Pentas seni nusantara ini diawali ‘’Tari Menabi Page’’ merupakan budaya Batak dari etnis Pakpak Dairi. Tari ini berkisah tentang bujang dan gadis Dairi bersuka ria memanen padi. Mulai dari memotong padi, mengirik atau merontokan padi dengan kaki, lalu membawanya pulang ke rumah. Setelah padi dijemur kering, para bujang menumbuknya menjadi beras. Sedangkan para gadis membersihkan beras dengan cara ditampi.
Setelah itu disusul ‘’Tari Piring Badarai’’ dari Minang. Tari ini didukung 3 gadis dan beberapa bujang. Gerak langkah silat tampak jelas mendasari gerak tari para bujang. Para gadis tak kalah gesit dan lincah menari sambil memegang piring kecil ditangan kiri kanan. Lebih mengagetkan lagi para penari menari di atas pecahan piring. Namun, telapak kaki para penari yang menginjak pecahan piring tidak terluka.

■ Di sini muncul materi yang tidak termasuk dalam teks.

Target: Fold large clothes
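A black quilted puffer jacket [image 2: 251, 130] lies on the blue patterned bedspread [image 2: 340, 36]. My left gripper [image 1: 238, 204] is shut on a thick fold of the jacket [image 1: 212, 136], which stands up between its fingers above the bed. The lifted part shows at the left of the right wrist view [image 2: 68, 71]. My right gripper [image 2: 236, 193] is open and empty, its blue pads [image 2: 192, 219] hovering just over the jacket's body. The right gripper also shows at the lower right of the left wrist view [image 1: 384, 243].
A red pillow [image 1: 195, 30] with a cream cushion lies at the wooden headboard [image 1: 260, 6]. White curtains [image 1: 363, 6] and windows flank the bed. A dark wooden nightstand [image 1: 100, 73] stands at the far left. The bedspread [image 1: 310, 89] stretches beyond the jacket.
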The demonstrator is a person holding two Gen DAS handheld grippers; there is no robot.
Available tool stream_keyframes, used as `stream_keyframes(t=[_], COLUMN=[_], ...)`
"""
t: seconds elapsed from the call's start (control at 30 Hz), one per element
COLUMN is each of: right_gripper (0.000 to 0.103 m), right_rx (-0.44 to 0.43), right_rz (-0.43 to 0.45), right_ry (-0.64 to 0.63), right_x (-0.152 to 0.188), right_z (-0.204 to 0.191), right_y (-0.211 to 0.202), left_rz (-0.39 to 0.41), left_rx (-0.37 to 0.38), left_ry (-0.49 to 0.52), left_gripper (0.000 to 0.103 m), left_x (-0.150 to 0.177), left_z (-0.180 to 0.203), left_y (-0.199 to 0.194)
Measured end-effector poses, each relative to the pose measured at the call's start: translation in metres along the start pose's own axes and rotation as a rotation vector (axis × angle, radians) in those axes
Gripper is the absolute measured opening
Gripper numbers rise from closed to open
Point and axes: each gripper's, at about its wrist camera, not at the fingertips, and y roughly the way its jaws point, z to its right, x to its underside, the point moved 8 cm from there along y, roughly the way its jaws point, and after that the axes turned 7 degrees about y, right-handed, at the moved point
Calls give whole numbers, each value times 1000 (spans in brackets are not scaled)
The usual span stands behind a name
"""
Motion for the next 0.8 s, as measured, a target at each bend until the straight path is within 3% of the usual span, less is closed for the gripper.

Etnik Rejang menampilkan ‘’Tari Nganem’’ atau menganyam. Tari ini bertutur tentang tradisi masyarakat Rejang dalam membuat anyam-anyaman berbahan baku bambu atau boloak Se’ik. Karena bambu jenis ini memiliki tekstur halur hingga memudahkan penganyamannya. Proses penganyaman diawali dengan mencari dan menebang bambu. Serta dilanjutkan dengan proses pengayaman bronang atau pane, teleng, tampah dan bokoak iben. Gerak langkah para penari yang dinamis mengikuti irama music gong, kelintang dan rebab.

Yang unik, etnis tionghoa juga turut berpartisipasi. Menampilan ‘’Tari Perang’’ yang unik. Para prajurit tidak menggunakan senjata jenis pedang, tombak atau panah. Namun, para prajurit yang terdiri dari gadis gadis belia justru
Menggunakan kipas yang dipasangi kain tipis. Sehingga kibasan kipas mirip dengan kibasan pedang . Pertempuran diawali dengan pertarungan 2 prajurit. Lalu peperangan antar kelompok ‘’meledak’’.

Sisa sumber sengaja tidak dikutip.